WHAT YOU WILL DO: Find every line below with "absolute" in it and give only how many there are.

--- MATERIAL PROVIDED Enclosed Below ---

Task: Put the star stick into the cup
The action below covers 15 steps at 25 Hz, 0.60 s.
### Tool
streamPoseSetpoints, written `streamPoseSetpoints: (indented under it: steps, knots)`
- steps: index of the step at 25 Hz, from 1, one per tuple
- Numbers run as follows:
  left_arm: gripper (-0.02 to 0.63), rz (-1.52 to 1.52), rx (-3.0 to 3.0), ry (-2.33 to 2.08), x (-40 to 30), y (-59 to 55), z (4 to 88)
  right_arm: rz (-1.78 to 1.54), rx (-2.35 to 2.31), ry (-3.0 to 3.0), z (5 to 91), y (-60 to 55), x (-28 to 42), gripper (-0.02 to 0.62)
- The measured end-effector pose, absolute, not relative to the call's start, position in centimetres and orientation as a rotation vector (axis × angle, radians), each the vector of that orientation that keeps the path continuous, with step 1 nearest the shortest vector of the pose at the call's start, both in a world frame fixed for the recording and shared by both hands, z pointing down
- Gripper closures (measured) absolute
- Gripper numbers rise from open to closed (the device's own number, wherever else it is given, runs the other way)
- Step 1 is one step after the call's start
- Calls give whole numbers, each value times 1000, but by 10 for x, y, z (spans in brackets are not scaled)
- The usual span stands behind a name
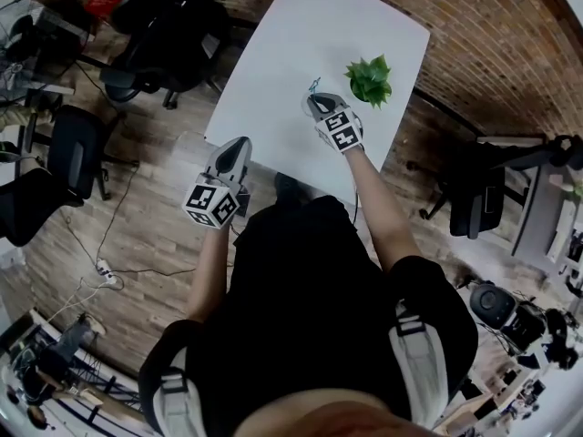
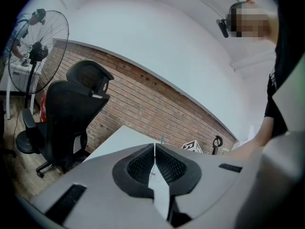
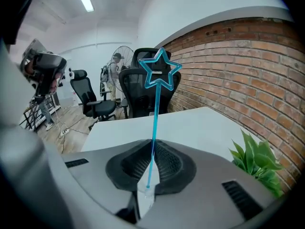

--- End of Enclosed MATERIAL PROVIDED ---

OUTPUT FOR THIS TASK: 2